Attorney General Jeff Sessions came out against a painstakingly cobbled-together Senate sentencing reform bill Wednesday, sparking a public food fight with Sen. Chuck Grassley (R-IA), the head of the Senate Judiciary Committee and the very face of dour Corn Belt conservatism.
In a letter reported by Reuters, Sessions warned the committee not to approve the sentencing reform bill, S. 1917, claiming it would reduce sentences for “a highly dangerous cohort of criminals.”
Passage of the bill would be “a grave error,” Sessions said.
The measure is actually a mixed bag, a product of lengthy discussions among senators seeking a compromise that could actually pass the Senate. While it has a number of progressive sentencing reform provisions, mainly aimed at nonviolent drug offenders, it also includes new mandatory minimum sentences for some crimes, including some drug offenses. Those provisions provide political cover to conservatives fearful of being tagged “soft on crime,” but tired of perpetuating failed drug war policies.
Sessions has no qualms about hardline drug war policies, and his voicing opposition to the sentencing reform bill doesn’t come as a shock. But Grassley, who has been shepherding the bill along for months, took it personally.
In an interview with Bloomberg Politics Wednesday afternoon, the rock-ribbed Republican ripped into Sessions, accusing him of being ungrateful after Grassley protected him from Democratic demands for public hearings on his contacts with the Russians and supported him when President Trump wanted to fire him.
“I think it’s legitimate to be incensed and I resent it, because of what I’ve done for him. He had a tough nomination, a tough hearing in my committee,” Grassley said. “They wanted to call him back every other day for additional hearings about his Russian connection, and I shut them off of that until we had the normal oversight hearing in October I believe it was, see? And the president was going to fire him, and I backed him, you know? So why wouldn’t I be irritated?”

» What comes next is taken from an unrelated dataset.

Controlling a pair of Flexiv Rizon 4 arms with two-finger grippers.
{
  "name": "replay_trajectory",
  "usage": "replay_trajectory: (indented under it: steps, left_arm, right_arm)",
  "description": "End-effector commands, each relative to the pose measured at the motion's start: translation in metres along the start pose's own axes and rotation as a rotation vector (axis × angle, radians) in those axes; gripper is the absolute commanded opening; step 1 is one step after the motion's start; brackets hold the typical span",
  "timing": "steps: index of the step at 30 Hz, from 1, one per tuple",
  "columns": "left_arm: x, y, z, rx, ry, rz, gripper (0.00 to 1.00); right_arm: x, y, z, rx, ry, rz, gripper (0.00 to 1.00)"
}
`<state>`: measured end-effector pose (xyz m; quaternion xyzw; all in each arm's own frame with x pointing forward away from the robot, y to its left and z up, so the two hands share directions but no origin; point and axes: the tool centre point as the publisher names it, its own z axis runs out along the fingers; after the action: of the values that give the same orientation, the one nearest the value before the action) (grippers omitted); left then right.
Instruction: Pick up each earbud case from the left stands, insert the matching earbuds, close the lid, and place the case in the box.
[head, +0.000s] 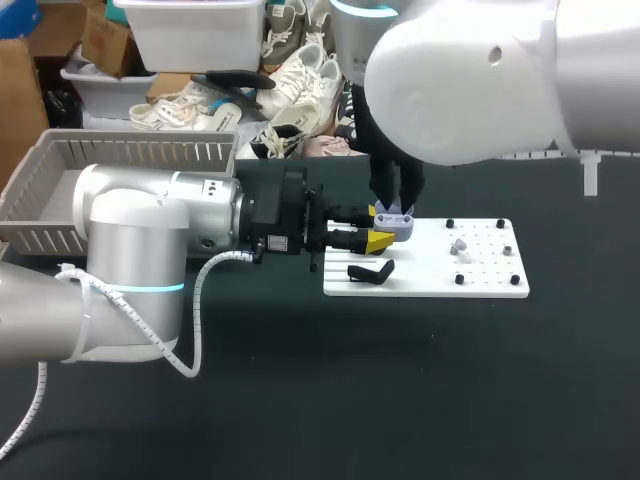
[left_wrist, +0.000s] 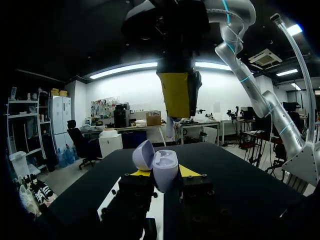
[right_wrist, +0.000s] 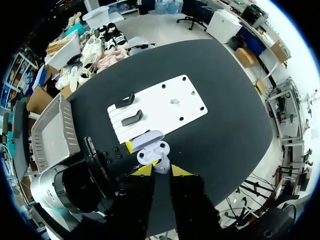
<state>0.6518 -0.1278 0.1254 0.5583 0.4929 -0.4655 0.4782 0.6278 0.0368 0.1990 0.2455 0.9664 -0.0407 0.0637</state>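
Observation:
A lavender earbud case (head: 396, 224) (left_wrist: 159, 167) (right_wrist: 151, 146) stands with its lid open above the left end of the white board (head: 480, 278) (right_wrist: 160, 107). My left gripper (head: 380, 238) (left_wrist: 163, 175) is shut on it from both sides. My right gripper (head: 392, 207) (right_wrist: 161, 170) hangs just over the open case, shut on a small white earbud (right_wrist: 161, 165). One of its yellow fingers (left_wrist: 177, 94) shows above the case in the left wrist view. Another earbud (head: 458, 246) (right_wrist: 174, 101) lies on the board. A black stand (head: 370, 271) (right_wrist: 133, 118) is bare.
A grey slatted basket (head: 40, 170) (right_wrist: 64, 122) sits at the table's far left, behind my left arm. Small black pegs (head: 459, 279) dot the board's right half. Dark tabletop lies open in front of and right of the board.

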Motion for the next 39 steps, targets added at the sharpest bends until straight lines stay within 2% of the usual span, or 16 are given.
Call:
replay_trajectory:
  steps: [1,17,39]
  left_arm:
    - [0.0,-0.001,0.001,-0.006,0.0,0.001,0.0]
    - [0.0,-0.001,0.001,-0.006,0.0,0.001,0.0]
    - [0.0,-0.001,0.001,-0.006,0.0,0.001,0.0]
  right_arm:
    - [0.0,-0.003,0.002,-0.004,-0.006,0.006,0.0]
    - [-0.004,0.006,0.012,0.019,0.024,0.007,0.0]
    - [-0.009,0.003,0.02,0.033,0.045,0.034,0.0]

Grassley also took to Twitter to express his umbrage at his former colleague, tweeting: “Incensed by Sessions letter An attempt to undermine Grassley/Durbin/Lee BIPARTISAN criminal justice reforms This bill deserves thoughtful consideration b4 my cmte. AGs execute laws CONGRESS WRITES THEM!”

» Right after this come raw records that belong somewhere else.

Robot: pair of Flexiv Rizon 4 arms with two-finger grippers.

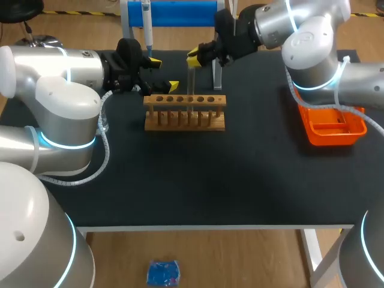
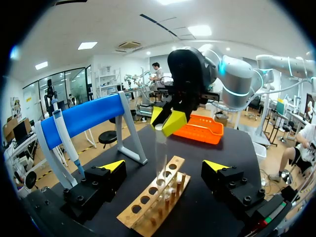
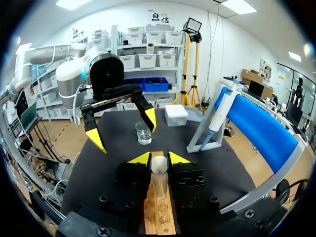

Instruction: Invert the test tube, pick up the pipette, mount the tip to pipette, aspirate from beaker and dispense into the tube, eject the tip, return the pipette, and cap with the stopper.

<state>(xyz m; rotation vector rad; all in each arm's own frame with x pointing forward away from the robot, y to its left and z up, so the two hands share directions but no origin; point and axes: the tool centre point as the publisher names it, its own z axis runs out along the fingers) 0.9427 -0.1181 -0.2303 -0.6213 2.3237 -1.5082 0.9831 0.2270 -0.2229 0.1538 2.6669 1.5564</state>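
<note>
Above the wooden rack (image 1: pixel 185 112), over the middle of its row of holes, the right pincer (image 3: pixel 159 159), narrow and clamped from two sides on the top of the test tube (image 1: pixel 191 84). Holds the glass upright, with the lower end down at one hole of the rack. Right arm in from the rack's far right, elbow high above the counter (image 1: pixel 240 180), forearm stretched toward the rack, fingers aimed sideways toward the rack's left end. Just off that left end and a little behind the rack, the left pincer (image 1: pixel 164 74), spread wide, gripping nothing, facing along the rack toward the tube. Left arm folded low on the rack's left side, wrist level with the rack's top. Behind the rack, a blue stand (image 2: pixel 84 118) with the pipette (image 2: pixel 66 140) hanging on it. Well to the right of the rack, an orange tray (image 1: pixel 333 139), partly covered by the right arm. Beyond the rack's left end in the right wrist view, a small beaker (image 3: pixel 143 133) and a white box (image 3: pixel 176 115); neither clearly made out in the head view behind the left arm. Hard to say, mouth or closed bottom at the tube's upper end: only a pale round disc between the right fingers. Depth of the lower end in the hole also not readable, clear glass against pale wood.
</note>
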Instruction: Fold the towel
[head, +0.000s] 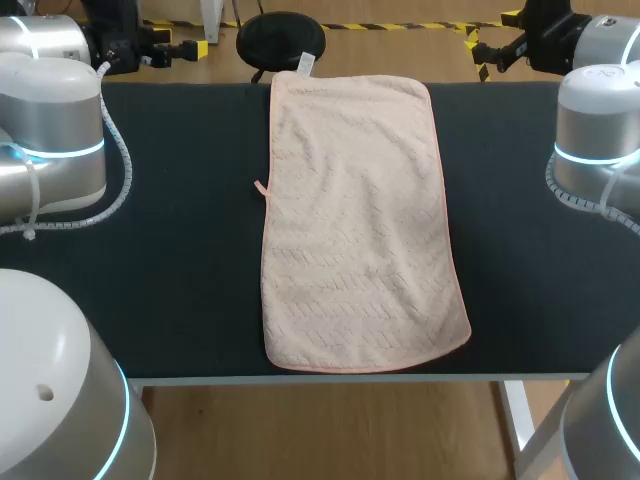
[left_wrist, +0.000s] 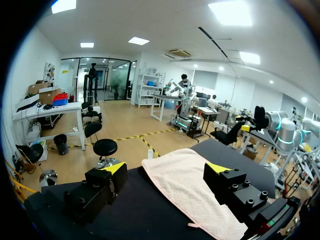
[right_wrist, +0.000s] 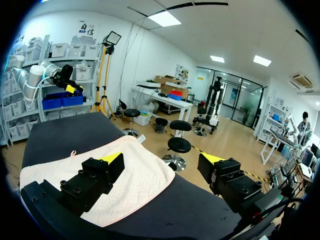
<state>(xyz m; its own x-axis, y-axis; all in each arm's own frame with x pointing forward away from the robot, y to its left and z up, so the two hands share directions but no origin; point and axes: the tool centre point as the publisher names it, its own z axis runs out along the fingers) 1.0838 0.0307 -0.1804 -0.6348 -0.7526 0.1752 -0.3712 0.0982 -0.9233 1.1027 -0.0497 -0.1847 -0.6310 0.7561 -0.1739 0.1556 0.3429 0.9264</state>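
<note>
A pale pink towel (head: 355, 220) lies spread flat on the black table (head: 170, 260), its long side running from the far edge to the near edge. A small loop (head: 260, 186) sticks out of its left edge and a tag (head: 305, 63) hangs at the far edge. My left gripper (head: 175, 45) hovers open off the far left corner, with the towel (left_wrist: 185, 185) ahead of its fingers (left_wrist: 107, 182). My right gripper (head: 490, 35) hovers open off the far right corner, the towel (right_wrist: 145, 180) ahead of it and below. Neither gripper (left_wrist: 167, 170) (right_wrist: 162, 160) touches anything.
Black tabletop (head: 530, 280) shows on both sides of the towel. My arms' silver links stand over the left side (head: 50, 130) and the right side (head: 600, 130) of the table. The towel's near end lies close to the table's front edge (head: 200, 378).
</note>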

Incensed by Sessions letter An attempt to undermine Grassley/Durbin/Lee BIPARTISAN criminal justice reforms This bill deserves thoughtful consideration b4 my cmte. AGs execute laws CONGRESS WRITES THEM!
— ChuckGrassley (@ChuckGrassley) February 14, 2018
For Grassley and the bipartisan coalition attempting to move the bill forward, Sessions’ intervention is little more than last-minute backstabbing. A hearing to mark up the draft bill is set for Thursday.
Again, that Sessions would try to derail sentencing reforms is no surprise. He helped kill a predecessor sentencing reform bill that also had broad bipartisan support when he was in the Senate. And since he has taken over as attorney general, he has pursued an undeviating conservative “law and order” agenda.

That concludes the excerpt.